When was the First Aliyah?
1882-1904. It took place in two main waves: the first in 1882 and '83 and the second in 1890 and '91.
What inspired the migration?
A series of pogroms (massacres) perpetrated against the Jews of Russia by the locals. In addition, the general antisemitic policies and consequent lack of response displayed by the authorities of Russia and Romania deprived the Jews of most of their civil rights.
They were in financial distress to the point of severe poverty. Many Jews immigrated to America, or the New World, in those years. Immigration to Eretz Israel was the choice of a small few who believed that the Jewish people would only find a home and a national identity in the land of our forefathers.
Who was ruling the land at the time?
The Ottoman Empire (Turkey).
Did Jews already live in Israel back then?
Yes, mainly in the "four Holy Cities": Jerusalem, Safed, Hebron and Tiberias. Several Jews also lived in the Galilee, Jaffa and Haifa.
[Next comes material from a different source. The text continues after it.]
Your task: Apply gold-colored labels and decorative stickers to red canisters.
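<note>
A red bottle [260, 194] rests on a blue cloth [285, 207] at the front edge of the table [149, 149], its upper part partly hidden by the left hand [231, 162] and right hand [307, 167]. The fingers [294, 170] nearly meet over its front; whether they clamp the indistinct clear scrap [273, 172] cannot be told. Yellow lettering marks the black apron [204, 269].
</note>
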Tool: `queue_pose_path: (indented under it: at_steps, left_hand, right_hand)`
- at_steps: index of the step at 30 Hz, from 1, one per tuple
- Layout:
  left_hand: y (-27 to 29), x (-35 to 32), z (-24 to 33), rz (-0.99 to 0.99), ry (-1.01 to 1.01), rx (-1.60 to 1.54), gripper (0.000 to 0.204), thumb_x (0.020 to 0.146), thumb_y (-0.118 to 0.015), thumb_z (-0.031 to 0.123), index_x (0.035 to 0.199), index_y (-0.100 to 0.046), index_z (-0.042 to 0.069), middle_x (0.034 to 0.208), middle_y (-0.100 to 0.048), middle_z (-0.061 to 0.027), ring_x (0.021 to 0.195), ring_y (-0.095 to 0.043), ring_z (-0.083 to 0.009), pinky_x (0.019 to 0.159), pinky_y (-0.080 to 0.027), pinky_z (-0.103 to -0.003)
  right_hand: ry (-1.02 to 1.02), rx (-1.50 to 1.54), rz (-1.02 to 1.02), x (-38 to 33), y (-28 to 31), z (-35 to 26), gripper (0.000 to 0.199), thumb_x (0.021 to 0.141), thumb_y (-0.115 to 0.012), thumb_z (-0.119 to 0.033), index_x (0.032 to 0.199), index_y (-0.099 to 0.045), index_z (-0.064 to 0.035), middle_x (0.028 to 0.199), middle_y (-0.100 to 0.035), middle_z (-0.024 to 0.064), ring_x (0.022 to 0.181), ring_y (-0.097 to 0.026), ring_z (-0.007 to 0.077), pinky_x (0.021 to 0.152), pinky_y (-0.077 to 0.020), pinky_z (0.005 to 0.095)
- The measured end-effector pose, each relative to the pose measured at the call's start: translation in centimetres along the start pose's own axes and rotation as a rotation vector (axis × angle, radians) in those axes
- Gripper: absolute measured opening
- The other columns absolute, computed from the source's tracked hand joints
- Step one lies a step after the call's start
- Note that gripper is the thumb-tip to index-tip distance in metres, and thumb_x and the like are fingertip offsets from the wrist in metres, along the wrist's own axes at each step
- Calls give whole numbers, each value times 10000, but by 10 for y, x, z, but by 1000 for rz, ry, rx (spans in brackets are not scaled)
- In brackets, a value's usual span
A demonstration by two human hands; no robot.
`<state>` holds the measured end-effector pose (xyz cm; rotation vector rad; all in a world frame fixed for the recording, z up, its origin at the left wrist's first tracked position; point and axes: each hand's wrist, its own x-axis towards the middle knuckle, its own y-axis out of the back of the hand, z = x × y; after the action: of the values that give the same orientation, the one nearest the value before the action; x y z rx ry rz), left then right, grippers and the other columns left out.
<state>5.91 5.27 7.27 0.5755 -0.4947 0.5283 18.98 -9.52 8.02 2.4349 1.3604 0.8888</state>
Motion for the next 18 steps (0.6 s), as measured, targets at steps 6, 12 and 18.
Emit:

They were called "the old settlement." In 1882 their number was about 26,000 people.
Why is it called the First Aliyah?
Jews immigrated to Palestine throughout all of the years of exile, even during the 19th century leading up to 1882. The uniqueness of the "First Aliyah" is that it was the beginning of organized Zionism and the "new settlement" of the Land of Israel.
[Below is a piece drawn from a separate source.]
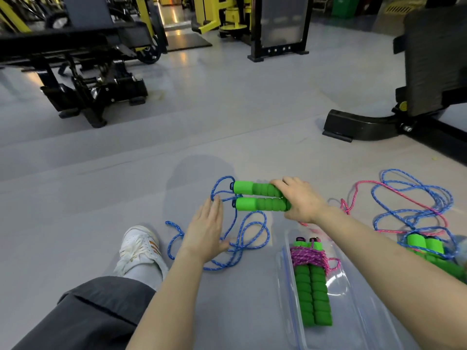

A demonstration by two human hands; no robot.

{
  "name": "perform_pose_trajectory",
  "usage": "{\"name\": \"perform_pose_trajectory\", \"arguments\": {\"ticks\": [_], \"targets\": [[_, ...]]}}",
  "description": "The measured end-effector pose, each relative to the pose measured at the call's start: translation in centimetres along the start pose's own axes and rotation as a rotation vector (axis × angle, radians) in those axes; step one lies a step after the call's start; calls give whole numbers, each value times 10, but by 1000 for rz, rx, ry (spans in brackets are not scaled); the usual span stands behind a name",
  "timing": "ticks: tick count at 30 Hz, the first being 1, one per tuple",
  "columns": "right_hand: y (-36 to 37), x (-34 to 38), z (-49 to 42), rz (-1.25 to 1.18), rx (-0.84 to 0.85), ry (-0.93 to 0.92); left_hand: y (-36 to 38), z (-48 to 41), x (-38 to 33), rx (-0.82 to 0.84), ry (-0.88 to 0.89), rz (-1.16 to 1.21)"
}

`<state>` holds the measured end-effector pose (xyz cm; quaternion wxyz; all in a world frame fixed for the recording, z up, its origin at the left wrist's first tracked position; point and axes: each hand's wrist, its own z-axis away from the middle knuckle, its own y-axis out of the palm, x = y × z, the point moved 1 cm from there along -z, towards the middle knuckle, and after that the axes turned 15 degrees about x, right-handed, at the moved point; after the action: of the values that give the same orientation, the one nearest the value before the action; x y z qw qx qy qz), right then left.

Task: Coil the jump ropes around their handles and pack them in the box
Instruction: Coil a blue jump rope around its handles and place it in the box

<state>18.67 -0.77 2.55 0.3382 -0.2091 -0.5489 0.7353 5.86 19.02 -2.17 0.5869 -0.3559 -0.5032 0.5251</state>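
My right hand (pixel 299 199) grips two green foam handles (pixel 255 197) side by side, held level just above the floor. Their blue rope (pixel 249 233) trails loose in loops on the grey floor below. My left hand (pixel 206 229) is flat with straight fingers over that rope, fingertips at the strands near the handle ends. A clear plastic box (pixel 353 306) lies at the lower right; in it rests a pair of green handles (pixel 313 294) with pink rope (pixel 307 256) coiled around them.
At the right lie tangled blue and pink ropes (pixel 414 198) and another pair of green handles (pixel 427 245). My leg and white shoe (pixel 140 248) stretch out at the lower left. Black gym machines (pixel 83 72) and a machine base (pixel 358 126) stand beyond.
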Motion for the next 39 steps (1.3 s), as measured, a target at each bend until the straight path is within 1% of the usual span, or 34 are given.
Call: {"name": "perform_pose_trajectory", "arguments": {"ticks": [3,6,8,10,11,13,14,16,17,19,22,24,26,29,33,34,36,37,38,39], "targets": [[-6,0,4,-52,7,-40,-8,3,13,65,-145,94],[-12,6,8,-180,85,-141,-25,-2,24,128,-224,75],[-20,11,12,-217,126,-191,-34,-6,35,161,-220,119],[-28,9,16,-165,78,-192,-42,-9,40,158,-167,171],[-32,7,19,-113,22,-170,-47,-8,40,122,-141,185],[-38,1,21,40,-99,-98,-58,-4,34,-5,-83,204],[-41,-1,23,105,-139,-81,-63,-2,29,-95,-42,211],[-45,-2,24,157,-188,-107,-71,-4,20,-299,47,187],[-46,0,25,153,-208,-128,-74,-7,14,-368,90,145],[-51,6,27,99,-234,-161,-78,-16,0,-446,162,47],[-55,14,30,0,-227,-207,-83,-18,-19,-581,211,-77],[-53,14,32,-51,-220,-238,-80,-18,-23,-686,242,-94],[-50,12,33,-103,-228,-254,-78,-16,-23,-751,257,-74],[-46,11,32,-302,-281,-244,-82,-14,-25,-791,203,16],[-47,15,32,-473,-305,-202,-87,-14,-26,-799,142,80],[-47,17,32,-609,-326,-171,-87,-14,-27,-793,106,121],[-46,21,31,-1080,-326,-107,-90,-13,-31,-764,21,231],[-45,23,31,-1325,-265,-110,-92,-13,-34,-743,-16,285],[-44,27,31,-1533,-162,-153,-94,-14,-38,-723,-43,327],[-43,33,30,-1685,-74,-215,-96,-14,-40,-705,-59,359]]}}
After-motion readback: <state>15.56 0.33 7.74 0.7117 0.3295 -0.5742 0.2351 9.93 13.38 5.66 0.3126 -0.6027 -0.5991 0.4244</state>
Its name was coined by the participants of the Second Aliyah (1914-1904) who wanted to differentiate themselves from their predecessors.
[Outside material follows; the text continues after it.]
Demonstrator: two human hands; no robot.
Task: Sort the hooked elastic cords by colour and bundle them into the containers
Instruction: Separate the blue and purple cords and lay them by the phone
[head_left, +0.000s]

How many colonies were established in the First Aliyah?
About 25 colonies can be identified according to common consensus as having been founded in the first years of aliyah. Some of them became large cities in Israel (Rishon Lezion, Petah Tikva, Rehovot, Hadera). Some have remained small rural towns to this day (Mazkeret Batya, Rosh Pina, Zichron Yaakov, Bat Shlomo) and some failed and have since been abandoned (Mahanayim, Ein Ganim, and the colonies in the Horan, the area not included in the State of Israel).
The land on which the colonies were built was partially bought with the money of the immigrants themselves, but the most considerable finances were provided by Baron Rothschild.
The progression of the Jewish-Israeli population:
A total of about five thousand people lived in the colonies of the First Aliyah. The rest of the immigrants settled in Jerusalem and Jaffa, or retraced their steps and left the country.
More than half of the Jewish community was concentrated in Jerusalem before the First Aliyah. Most of them focused on Torah study and 90% of these Palestinian Jews subsisted on money distributed from donations collected among the various Jewish-European communities.
Those receiving the money were important for maintaining the connection between the Jewish people and the Land of Israel. They were perceived as keeping a mitzvah and credited with preserving the land of the patriarchs and thus will hastening the redemption. However, in the second half of the 19th century, due to a fourfold population boom in the old settlement, the allocated fund-raised money was suddenly not enough for everyone, and a new desire to start earning a living on their own from agricultural work and trade was born
The first agricultural school, Mikve Israel, was established in 1870 by the French branch of "Kol Yisrael Haverim," to extend philanthropic assistance on a humanitarian basis to Jewish communities wherever they were and promote educational and cultural enterprises. It was initiated by Karl Netter.
Petah Tikva - the "Mother of the Colonies" - was founded in 1878 by a group of ultra-Orthodox Jews from Jerusalem, who wanted to be freed from relying on the communal money. Due to diseases, floods, malaria and severe friction between the settlers, the settlement disbanded in 1881.
In contrast, the immigrants in the First Aliyah started out with the intention to make a living on their own and not rely on other people's money.
They bought land with their own money, but subsistence was extremely difficult. At the end of 1883 the condition of the first colonies was poor. Baron Rothschild of Paris came to their aid, shouldering the task of supporting and instructing the farmers in establishing the colonies.
He sent Eretz Yisrael officials to serve as managers and guides. The help was essential, but the attitude of the officials towards the colonists was humiliating. In 1900, the Baron decided to abolish the bureaucracy and transfer the colonies to the management of the YCA (the Society for the Settlement of Jews, founded by Baron Hirsch).
Until his death in 1935, Baron Rothschild continued to support the colonies with considerable sums of money, and kept on eye on their development. He visited the country five times, in the years 1887, 1893, 1899, 1913 and the last time in 1925 when he was 80. His Baroness, Ada, accompanied him on every trip and even donated a lot of money from her own family.